Underdog – People love to support the up and comer. The person having a real go. Being small should be embraced and leveraged. Often this might be the only reason people do business with you.
So in the spirit of small = good, here’s the startup blog top 10 list of how to act small. Regardless of our actual revenue:
- Have personal contact details of team members on your website. Email, Skype cell phone.
- Remove pointless gatekeepers from your office who insulate hierarchy members from real customers
- Use real language in all written forms of communication. Use a human voice not corporate PR brochure parlance.
- Be honest when you stuff up. Admit it openly and quickly. Don’t make decisions based on repercussions, but on what’s right.

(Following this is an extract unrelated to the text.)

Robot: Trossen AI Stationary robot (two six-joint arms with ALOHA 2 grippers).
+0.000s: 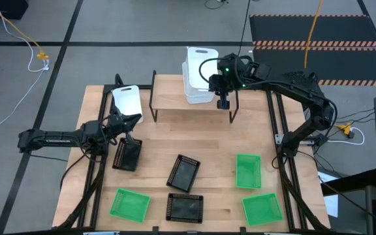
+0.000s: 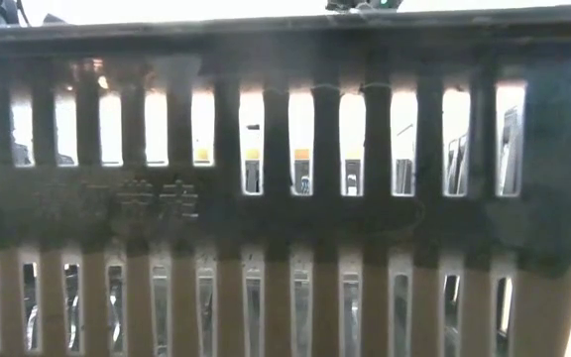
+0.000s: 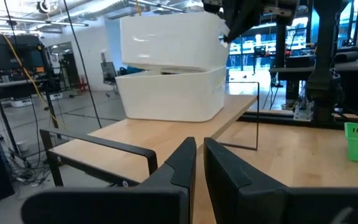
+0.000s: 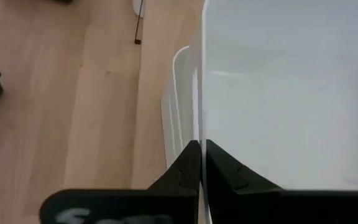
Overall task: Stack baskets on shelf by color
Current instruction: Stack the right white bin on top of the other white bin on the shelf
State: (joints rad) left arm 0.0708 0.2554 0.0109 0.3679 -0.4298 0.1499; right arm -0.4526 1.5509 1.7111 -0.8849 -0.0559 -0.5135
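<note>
Two white baskets are on the shelf (image 1: 175,98). The lower one (image 3: 173,93) rests by its base on the board. The upper one (image 3: 166,37) hangs tilted just over it, with my right gripper (image 1: 211,77) shut on it. A third white basket (image 1: 126,99) lies on the table's left, beside my left gripper (image 1: 130,123), which is shut and touches nothing. Three black mesh baskets (image 1: 128,155) (image 1: 183,173) (image 1: 185,207) and three green ones (image 1: 130,203) (image 1: 248,171) (image 1: 262,209) lie flat on the table. My right gripper (image 4: 201,144) pinches the upper white basket's side wall at its rim (image 4: 199,93), one finger inside the basket and one outside, coming from above and pointing down. The basket sits tilted over the lower white basket (image 4: 176,112); whether the two touch I cannot tell.
A black mesh basket wall (image 2: 285,178) fills the low view. The shelf's thin black legs (image 1: 154,98) (image 1: 234,108) stand at its ends. The shelf board is bare left of the white stack. Black frame rails (image 1: 281,143) run along the table's sides.
</note>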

- Write terms and conditions (if you must have them) in a language anyone could understand
- Never call your audience your target. Business is is not skeet shooting, it is about delighting. You are performing for an audience, who can get up and leave at any time…. or even throw rotten tomatoes.
- Give responsibility to individuals not committees. Give them decision authority. It’ll get done quicker and better.
- Don’t gag your people. Allow anyone to comment on the company and what’s happening. It’ll be the best research you can ever do to find out what’s really going on in your company. No ships will be sunk.
- Have a policy of common sense. Not written manuals no employee will ever read.